27. Op grond van artikel 6:106 van het Burgerlijk Wetboek (BW) bestaat er een aanspraak op immateriële schadevergoeding als de benadeelde in zijn eer of goede naam is geschaad of op andere wijze in zijn persoon is aangetast. Op grond van artikel 8:88, eerste lid, van de Awb is de bestuursrechter bevoegd om op verzoek van een belanghebbende een bestuursorgaan te veroordelen tot vergoeding van schade die de belanghebbende heeft geleden als gevolg van de aldaar genoemde schadeoorzaken:
een onrechtmatig besluit;
een andere onrechtmatige handeling ter voorbereiding van een onrechtmatig besluit;
het niet tijdig nemen van een besluit;
een andere onrechtmatige handeling van een bestuursorgaan waarbij een persoon als bedoeld in artikel 8:2, eerste lid, onder a, zijn nagelaten betrekkingen of zijn rechtverkrijgenden belanghebbende zijn.
28. Niet blijkt van een onrechtmatig genomen besluit jegens eisers en ook aan de overige voorwaarden wordt niet voldaan. Het gestelde onrechtmatig handelen en de discriminatie zou namelijk niet in het kader van de besluitvorming over de kindregeling hebben plaatsgevonden en van een situatie als onder c en d is geen sprake. Over het verzoek van eisers aan de rechtbank om nader beleid te bepalen en de leemte in de wetgeving op te vullen, omdat wet en beleid geen rekening hebben gehouden met discriminatie kan de rechtbank kort zijn. Dat kan de rechtbank niet. De rechtbank moet het besluit toetsen dat het bestuursorgaan – in dit geval de Dienst Toeslagen – heeft genomen en doet dat door de besluiten te toetsen aan de relevante wet- en regelgeving, zoals is opgesteld door de wetgever. De rechter kan daarbij niet op de stoel van het bestuursorgaan (de uitvoerende macht) of de wetgever gaan zitten. Deze beroepsgrond slaagt niet.

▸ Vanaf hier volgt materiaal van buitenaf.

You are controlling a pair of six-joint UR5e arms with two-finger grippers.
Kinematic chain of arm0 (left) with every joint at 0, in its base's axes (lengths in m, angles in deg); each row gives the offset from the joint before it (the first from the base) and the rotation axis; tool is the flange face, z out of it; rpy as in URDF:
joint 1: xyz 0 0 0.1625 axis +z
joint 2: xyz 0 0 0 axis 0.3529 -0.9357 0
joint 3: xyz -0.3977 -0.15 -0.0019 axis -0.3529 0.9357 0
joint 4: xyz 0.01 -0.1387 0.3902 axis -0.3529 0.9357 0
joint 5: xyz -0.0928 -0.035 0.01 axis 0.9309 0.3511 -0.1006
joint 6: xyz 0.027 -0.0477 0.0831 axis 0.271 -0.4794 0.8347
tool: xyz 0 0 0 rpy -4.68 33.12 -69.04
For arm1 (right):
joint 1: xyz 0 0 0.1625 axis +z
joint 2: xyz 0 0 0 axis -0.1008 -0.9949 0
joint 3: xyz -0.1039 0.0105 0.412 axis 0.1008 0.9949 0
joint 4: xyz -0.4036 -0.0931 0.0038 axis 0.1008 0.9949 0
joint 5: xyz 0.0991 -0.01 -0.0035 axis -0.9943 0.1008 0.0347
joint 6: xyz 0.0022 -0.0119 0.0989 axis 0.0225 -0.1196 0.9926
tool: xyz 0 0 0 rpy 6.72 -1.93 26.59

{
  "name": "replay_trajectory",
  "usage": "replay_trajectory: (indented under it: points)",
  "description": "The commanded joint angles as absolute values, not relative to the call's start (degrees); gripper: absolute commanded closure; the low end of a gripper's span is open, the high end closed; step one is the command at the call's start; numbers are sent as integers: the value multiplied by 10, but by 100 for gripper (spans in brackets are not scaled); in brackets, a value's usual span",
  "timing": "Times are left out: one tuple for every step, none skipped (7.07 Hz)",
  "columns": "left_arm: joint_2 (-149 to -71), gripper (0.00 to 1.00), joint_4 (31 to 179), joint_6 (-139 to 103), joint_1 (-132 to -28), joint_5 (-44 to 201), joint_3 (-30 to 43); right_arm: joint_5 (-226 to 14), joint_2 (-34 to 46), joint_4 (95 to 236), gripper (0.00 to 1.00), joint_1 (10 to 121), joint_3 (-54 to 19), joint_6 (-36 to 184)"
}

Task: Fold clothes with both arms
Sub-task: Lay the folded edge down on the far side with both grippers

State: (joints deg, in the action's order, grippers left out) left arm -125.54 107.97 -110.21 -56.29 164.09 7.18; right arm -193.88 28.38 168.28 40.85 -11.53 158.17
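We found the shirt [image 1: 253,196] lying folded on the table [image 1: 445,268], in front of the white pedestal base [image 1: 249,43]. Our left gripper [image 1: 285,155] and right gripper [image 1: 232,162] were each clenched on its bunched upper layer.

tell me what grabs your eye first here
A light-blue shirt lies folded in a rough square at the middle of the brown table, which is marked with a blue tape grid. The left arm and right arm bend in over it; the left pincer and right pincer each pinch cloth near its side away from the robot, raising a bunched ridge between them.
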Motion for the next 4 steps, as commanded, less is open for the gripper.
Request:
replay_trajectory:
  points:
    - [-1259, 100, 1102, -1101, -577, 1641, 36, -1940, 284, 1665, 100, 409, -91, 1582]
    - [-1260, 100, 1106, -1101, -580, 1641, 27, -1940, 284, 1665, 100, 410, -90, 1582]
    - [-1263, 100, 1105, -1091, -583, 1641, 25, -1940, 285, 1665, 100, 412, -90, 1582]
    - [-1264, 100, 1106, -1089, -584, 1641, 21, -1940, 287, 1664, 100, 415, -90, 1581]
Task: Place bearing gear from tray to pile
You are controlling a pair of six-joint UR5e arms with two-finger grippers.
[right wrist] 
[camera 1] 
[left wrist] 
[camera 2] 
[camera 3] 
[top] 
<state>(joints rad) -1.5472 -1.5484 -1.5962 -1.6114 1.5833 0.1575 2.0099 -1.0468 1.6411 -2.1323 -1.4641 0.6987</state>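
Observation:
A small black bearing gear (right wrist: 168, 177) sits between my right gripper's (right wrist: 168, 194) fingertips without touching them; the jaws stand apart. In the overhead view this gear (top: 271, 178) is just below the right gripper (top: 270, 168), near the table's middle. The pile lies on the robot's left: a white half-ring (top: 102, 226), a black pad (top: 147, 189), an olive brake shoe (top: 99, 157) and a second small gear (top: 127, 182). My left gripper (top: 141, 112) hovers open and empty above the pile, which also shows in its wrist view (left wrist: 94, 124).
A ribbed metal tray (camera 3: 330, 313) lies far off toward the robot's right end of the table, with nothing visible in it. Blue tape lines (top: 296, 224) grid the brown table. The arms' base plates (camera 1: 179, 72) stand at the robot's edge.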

Is de Dienst Toeslagen vooringenomen?
29. Eisers hebben ervan afgezien gehoord te worden, omdat de Dienst Toeslagen, ongeacht wat naar voren wordt gebracht, niet afwijkt van het toegekende bedrag. Hierdoor wordt de bezwaarprocedure volgens eisers inhoudsloos. De Dienst toeslagen handelt vooringenomen en in strijd met de algemene beginselen van behoorlijk bestuur.
30. De rechtbank stelt vast dat de Dienst Toeslagen de door eisers in bezwaar aangevoerde gronden heeft besproken en opnieuw aan de Wht heeft getoetst. Hiermee heeft de Dienst Toeslagen een volledige heroverweging gemaakt. Dat een bezwaarprocedure niet leidt tot het resultaat dat eisers wensen, betekent niet bij voorbaat dat er sprake is van vooringenomenheid. Zoals hiervoor, en ook in eerdere rechterlijke procedures, is uiteengezet, biedt de kindregeling een financiële tegemoetkoming en niet een compensatie van schade. De Dienst toeslagen noch de rechtbank hebben ruimte om een extra vergoeding of een schadevergoeding toe te kennen. Eisers kunnen dit wel bereiken via een aanvraag van hun ouders bij de Commissie Werkelijke Schade.